Start of Block

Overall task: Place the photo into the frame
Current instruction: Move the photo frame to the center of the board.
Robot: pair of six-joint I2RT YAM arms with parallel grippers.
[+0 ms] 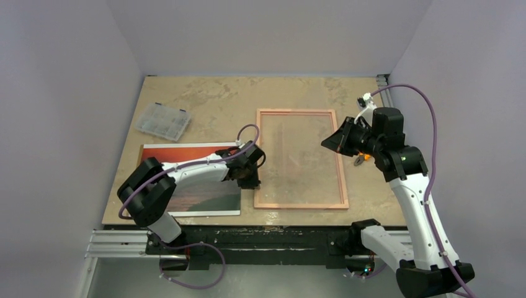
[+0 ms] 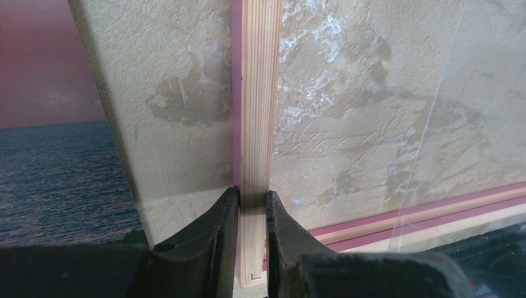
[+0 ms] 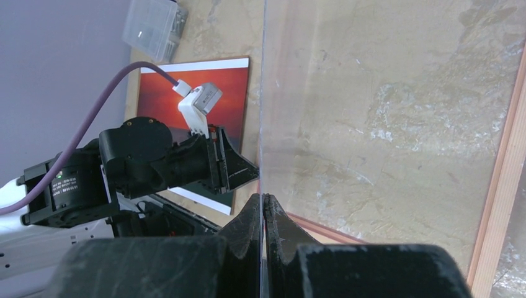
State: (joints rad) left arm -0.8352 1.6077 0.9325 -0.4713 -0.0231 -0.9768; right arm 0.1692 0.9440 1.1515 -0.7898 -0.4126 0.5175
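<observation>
The frame (image 1: 301,204), thin pinkish wood, lies flat on the table right of centre. My left gripper (image 1: 250,184) is shut on its left rail (image 2: 257,93) close to the near corner, one finger on each side of the wood (image 2: 253,198). The photo (image 1: 186,153), a red sunset over dark sea, lies face up left of the frame, partly under my left arm (image 2: 49,124). My right gripper (image 3: 263,202) is shut on the edge of the clear pane (image 3: 263,124), held up over the frame's right half (image 1: 330,141).
A clear plastic compartment box (image 1: 163,121) sits at the back left of the table. A small orange and metal object (image 1: 361,159) lies just right of the frame, under my right arm. Grey walls close in the table on three sides.
</observation>
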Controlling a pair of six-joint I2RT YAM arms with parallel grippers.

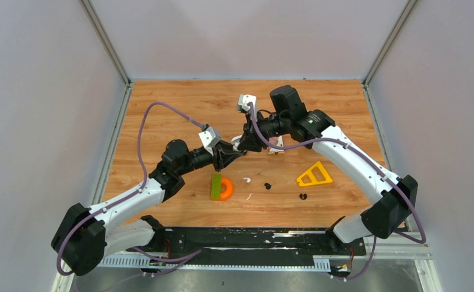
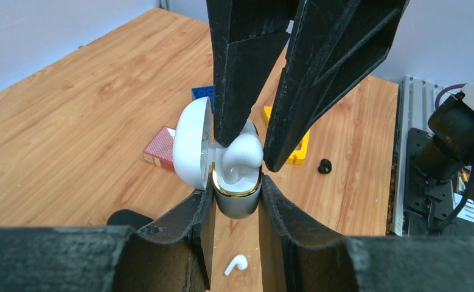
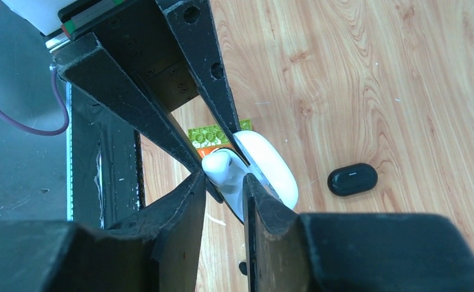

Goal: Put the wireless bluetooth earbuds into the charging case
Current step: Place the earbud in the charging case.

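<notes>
My left gripper (image 2: 235, 193) is shut on the white charging case (image 2: 237, 204), which has a gold rim and an open lid (image 2: 191, 143), and holds it above the table. My right gripper (image 3: 222, 178) is shut on a white earbud (image 3: 217, 166), which also shows in the left wrist view (image 2: 241, 155). The earbud sits partly inside the case's opening. The grippers meet mid-table (image 1: 238, 148). A second white earbud (image 1: 246, 180) lies on the table under the case. Two black earbuds (image 1: 267, 185) (image 1: 303, 196) lie nearby.
A black case (image 3: 352, 179) lies on the wood. A green and orange block (image 1: 221, 187), a yellow triangle (image 1: 314, 175), a red card box (image 2: 161, 148) and a blue brick (image 2: 202, 92) lie around. A thin white sliver (image 1: 247, 197) lies near the front.
</notes>
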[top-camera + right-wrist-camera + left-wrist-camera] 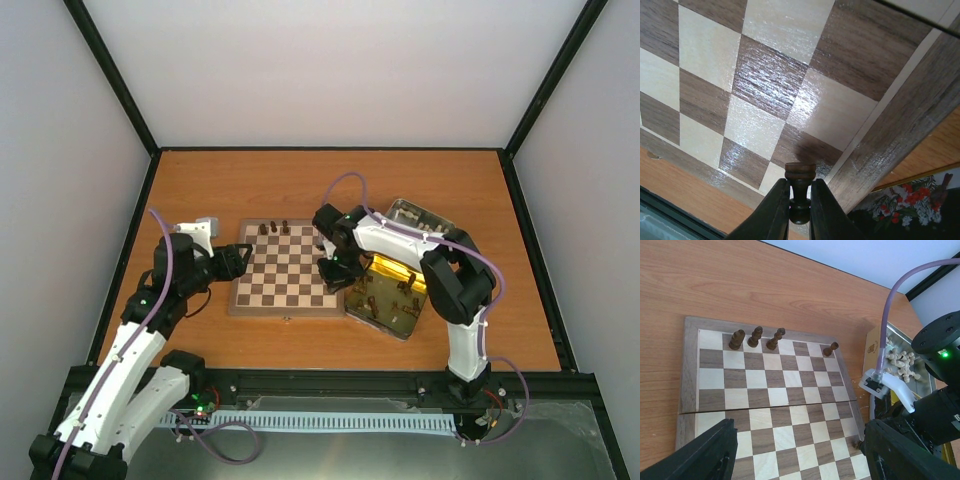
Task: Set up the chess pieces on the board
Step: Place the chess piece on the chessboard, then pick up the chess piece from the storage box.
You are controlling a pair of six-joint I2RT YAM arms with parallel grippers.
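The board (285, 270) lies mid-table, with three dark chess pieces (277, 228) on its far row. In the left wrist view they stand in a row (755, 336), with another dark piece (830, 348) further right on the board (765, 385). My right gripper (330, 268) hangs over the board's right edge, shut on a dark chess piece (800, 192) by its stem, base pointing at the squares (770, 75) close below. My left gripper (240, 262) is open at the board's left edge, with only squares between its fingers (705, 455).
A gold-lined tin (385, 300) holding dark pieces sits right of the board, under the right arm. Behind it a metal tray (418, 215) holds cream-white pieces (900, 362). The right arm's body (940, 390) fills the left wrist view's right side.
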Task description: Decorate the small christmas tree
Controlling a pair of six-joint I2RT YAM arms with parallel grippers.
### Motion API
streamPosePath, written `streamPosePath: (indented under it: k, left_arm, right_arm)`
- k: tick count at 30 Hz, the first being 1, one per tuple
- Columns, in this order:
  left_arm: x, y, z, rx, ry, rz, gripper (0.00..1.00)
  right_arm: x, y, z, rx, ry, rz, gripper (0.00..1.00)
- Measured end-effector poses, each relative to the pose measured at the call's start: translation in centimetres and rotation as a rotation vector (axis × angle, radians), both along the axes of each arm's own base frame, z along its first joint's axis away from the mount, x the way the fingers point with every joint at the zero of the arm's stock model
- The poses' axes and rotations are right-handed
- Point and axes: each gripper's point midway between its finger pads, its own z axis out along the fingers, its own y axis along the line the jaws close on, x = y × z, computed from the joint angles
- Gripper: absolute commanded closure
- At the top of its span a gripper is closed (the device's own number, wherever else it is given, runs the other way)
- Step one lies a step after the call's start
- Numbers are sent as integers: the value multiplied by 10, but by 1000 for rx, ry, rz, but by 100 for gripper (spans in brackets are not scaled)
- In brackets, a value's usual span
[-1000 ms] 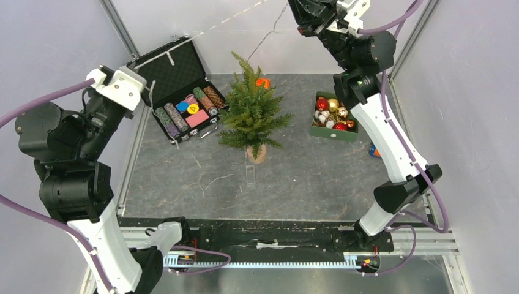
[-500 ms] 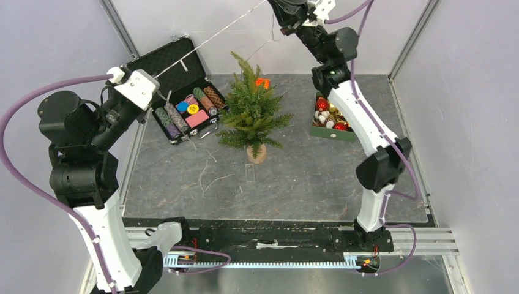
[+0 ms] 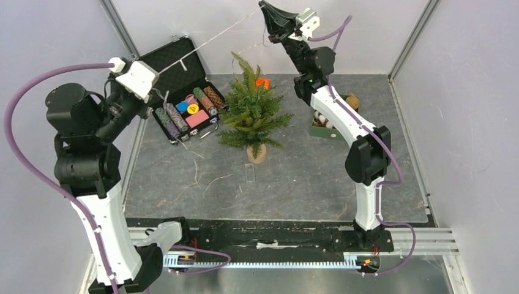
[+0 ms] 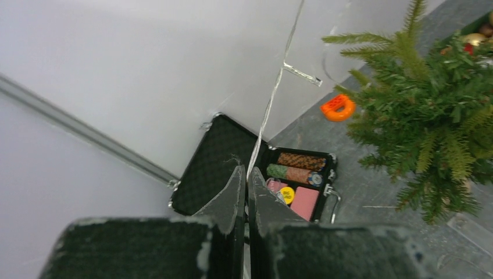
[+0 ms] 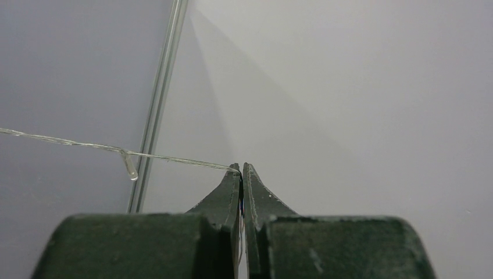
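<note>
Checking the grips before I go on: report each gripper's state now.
Left gripper: closed, pinching the thin light string.
Right gripper: closed, pinching the same string farther along.

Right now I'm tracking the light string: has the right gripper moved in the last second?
Yes. The right gripper, shut on the light string, has swung left, from in line with the ornament box toward the small christmas tree.

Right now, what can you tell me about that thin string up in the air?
The string is a thin, clear wire with tiny clear bulbs along it. It is stretched tight and slanting between the left gripper and the right gripper, both shut on it. It hangs high up beside the tree, not touching it.
</note>
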Motion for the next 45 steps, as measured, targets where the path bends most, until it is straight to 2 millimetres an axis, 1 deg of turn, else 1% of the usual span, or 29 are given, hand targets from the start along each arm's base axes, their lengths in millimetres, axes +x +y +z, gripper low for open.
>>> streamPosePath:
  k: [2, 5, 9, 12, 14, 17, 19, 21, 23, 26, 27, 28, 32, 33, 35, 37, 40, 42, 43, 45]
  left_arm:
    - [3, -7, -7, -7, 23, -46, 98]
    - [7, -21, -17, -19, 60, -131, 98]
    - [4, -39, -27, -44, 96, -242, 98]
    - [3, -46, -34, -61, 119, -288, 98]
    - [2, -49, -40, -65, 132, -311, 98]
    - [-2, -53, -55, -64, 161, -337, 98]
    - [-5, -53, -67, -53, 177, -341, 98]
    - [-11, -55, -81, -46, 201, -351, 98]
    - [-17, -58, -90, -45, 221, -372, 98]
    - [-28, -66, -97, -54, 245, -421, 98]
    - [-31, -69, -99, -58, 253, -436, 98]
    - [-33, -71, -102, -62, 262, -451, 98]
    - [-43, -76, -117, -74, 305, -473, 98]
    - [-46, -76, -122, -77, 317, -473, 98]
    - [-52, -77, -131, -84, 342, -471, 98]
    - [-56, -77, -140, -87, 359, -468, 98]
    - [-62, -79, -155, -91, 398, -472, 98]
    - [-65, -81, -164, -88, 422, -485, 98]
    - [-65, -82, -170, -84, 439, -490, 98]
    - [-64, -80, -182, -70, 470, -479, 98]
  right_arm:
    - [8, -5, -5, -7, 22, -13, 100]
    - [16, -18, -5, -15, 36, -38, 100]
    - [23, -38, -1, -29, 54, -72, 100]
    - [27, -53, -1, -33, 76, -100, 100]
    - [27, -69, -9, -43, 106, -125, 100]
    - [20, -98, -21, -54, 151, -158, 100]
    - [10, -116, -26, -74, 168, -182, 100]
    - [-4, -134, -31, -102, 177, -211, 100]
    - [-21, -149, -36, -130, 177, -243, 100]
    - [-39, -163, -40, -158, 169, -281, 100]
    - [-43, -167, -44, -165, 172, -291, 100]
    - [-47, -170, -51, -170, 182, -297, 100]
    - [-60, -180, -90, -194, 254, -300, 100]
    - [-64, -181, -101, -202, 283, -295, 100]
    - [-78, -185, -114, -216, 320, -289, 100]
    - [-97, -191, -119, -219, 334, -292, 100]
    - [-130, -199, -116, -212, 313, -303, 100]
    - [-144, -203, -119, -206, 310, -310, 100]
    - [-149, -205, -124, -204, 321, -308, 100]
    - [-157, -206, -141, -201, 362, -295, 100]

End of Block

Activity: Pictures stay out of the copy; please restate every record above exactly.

Completed exercise:
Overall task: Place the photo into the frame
Current instruction: Move the photo frame to the center of the board.
Robot: pair of six-joint I2RT YAM arms with parallel grippers.
[+0 ms] 
[+0 ms] 
[+0 ms] 
State: (joints rad) left arm -0.8352 1.6077 0.9325 -0.4713 -0.0231 -0.9768; right arm 0.1692 0.9440 1.1515 -0.7898 -0.4126 0.5175
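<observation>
The frame (image 1: 301,204), thin pinkish wood, lies flat on the table right of centre. My left gripper (image 1: 250,184) is shut on its left rail (image 2: 257,93) close to the near corner, one finger on each side of the wood (image 2: 253,198). The photo (image 1: 186,153), a red sunset over dark sea, lies face up left of the frame, partly under my left arm (image 2: 49,124). My right gripper (image 3: 263,202) is shut on the edge of the clear pane (image 3: 263,124), held up over the frame's right half (image 1: 330,141).
A clear plastic compartment box (image 1: 163,121) sits at the back left of the table. A small orange and metal object (image 1: 361,159) lies just right of the frame, under my right arm. Grey walls close in the table on three sides.
</observation>
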Controlling a pair of six-joint I2RT YAM arms with parallel grippers.


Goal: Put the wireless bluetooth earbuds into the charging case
Current step: Place the earbud in the charging case.

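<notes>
My left gripper (image 2: 235, 193) is shut on the white charging case (image 2: 237, 204), which has a gold rim and an open lid (image 2: 191, 143), and holds it above the table. My right gripper (image 3: 222, 178) is shut on a white earbud (image 3: 217, 166), which also shows in the left wrist view (image 2: 241, 155). The earbud sits partly inside the case's opening. The grippers meet mid-table (image 1: 238, 148). A second white earbud (image 1: 246, 180) lies on the table under the case. Two black earbuds (image 1: 267, 185) (image 1: 303, 196) lie nearby.
A black case (image 3: 352, 179) lies on the wood. A green and orange block (image 1: 221, 187), a yellow triangle (image 1: 314, 175), a red card box (image 2: 161, 148) and a blue brick (image 2: 202, 92) lie around. A thin white sliver (image 1: 247, 197) lies near the front.
</notes>
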[top-camera + right-wrist-camera + left-wrist-camera] 
Task: Set up the chess pieces on the board
Step: Place the chess piece on the chessboard, then pick up the chess piece from the storage box.
You are controlling a pair of six-joint I2RT YAM arms with parallel grippers.
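The board (285, 270) lies mid-table, with three dark chess pieces (277, 228) on its far row. In the left wrist view they stand in a row (755, 336), with another dark piece (830, 348) further right on the board (765, 385). My right gripper (330, 268) hangs over the board's right edge, shut on a dark chess piece (800, 192) by its stem, base pointing at the squares (770, 75) close below. My left gripper (240, 262) is open at the board's left edge, with only squares between its fingers (705, 455).
A gold-lined tin (385, 300) holding dark pieces sits right of the board, under the right arm. Behind it a metal tray (418, 215) holds cream-white pieces (900, 362). The right arm's body (940, 390) fills the left wrist view's right side.
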Task description: Decorate the small christmas tree
Controlling a pair of six-joint I2RT YAM arms with parallel grippers.
### Motion API
streamPosePath, written `streamPosePath: (indented under it: k, left_arm, right_arm)`
- k: tick count at 30 Hz, the first being 1, one per tuple
- Columns, in this order:
  left_arm: x, y, z, rx, ry, rz, gripper (0.00..1.00)
  right_arm: x, y, z, rx, ry, rz, gripper (0.00..1.00)
- Measured end-effector poses, each relative to the pose measured at the call's start: translation in centimetres and rotation as a rotation vector (axis × angle, radians), both along the axes of each arm's own base frame, z along its first joint's axis away from the mount, x the way the fingers point with every joint at the zero of the arm's stock model
- The poses' axes and rotations are right-handed
- Point and axes: each gripper's point midway between its finger pads, its own z axis out along the fingers, its own y axis along the line the jaws close on, x = y × z, computed from the joint angles
- Gripper: absolute commanded closure
- At the top of its span a gripper is closed (the device's own number, wherever else it is given, runs the other way)
- Step one lies a step after the call's start
- Numbers are sent as integers: the value multiplied by 10, but by 1000 for rx, ry, rz, but by 100 for gripper (spans in brackets are not scaled)
- In brackets, a value's usual span
[-1000 ms] 
[-500 ms] 
[+0 ms] 
[+0 ms] 
[+0 ms] 
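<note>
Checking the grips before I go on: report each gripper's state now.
Left gripper: closed, pinching the thin light string.
Right gripper: closed, pinching the same string farther along.

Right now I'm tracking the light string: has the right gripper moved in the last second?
Yes. The right gripper, shut on the light string, has swung left, from in line with the ornament box toward the small christmas tree.

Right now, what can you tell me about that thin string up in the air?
The string is a thin, clear wire with tiny clear bulbs along it. It is stretched tight and slanting between the left gripper and the right gripper, both shut on it. It hangs high up beside the tree, not touching it.
</note>
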Motion for the next 45 steps, as measured, targets where the path bends most, until it is straight to 2 millimetres an axis, 1 deg of turn, else 1% of the usual span, or 29 are given, hand targets from the start along each arm's base axes, their lengths in millimetres, axes +x +y +z, gripper low for open.
>>> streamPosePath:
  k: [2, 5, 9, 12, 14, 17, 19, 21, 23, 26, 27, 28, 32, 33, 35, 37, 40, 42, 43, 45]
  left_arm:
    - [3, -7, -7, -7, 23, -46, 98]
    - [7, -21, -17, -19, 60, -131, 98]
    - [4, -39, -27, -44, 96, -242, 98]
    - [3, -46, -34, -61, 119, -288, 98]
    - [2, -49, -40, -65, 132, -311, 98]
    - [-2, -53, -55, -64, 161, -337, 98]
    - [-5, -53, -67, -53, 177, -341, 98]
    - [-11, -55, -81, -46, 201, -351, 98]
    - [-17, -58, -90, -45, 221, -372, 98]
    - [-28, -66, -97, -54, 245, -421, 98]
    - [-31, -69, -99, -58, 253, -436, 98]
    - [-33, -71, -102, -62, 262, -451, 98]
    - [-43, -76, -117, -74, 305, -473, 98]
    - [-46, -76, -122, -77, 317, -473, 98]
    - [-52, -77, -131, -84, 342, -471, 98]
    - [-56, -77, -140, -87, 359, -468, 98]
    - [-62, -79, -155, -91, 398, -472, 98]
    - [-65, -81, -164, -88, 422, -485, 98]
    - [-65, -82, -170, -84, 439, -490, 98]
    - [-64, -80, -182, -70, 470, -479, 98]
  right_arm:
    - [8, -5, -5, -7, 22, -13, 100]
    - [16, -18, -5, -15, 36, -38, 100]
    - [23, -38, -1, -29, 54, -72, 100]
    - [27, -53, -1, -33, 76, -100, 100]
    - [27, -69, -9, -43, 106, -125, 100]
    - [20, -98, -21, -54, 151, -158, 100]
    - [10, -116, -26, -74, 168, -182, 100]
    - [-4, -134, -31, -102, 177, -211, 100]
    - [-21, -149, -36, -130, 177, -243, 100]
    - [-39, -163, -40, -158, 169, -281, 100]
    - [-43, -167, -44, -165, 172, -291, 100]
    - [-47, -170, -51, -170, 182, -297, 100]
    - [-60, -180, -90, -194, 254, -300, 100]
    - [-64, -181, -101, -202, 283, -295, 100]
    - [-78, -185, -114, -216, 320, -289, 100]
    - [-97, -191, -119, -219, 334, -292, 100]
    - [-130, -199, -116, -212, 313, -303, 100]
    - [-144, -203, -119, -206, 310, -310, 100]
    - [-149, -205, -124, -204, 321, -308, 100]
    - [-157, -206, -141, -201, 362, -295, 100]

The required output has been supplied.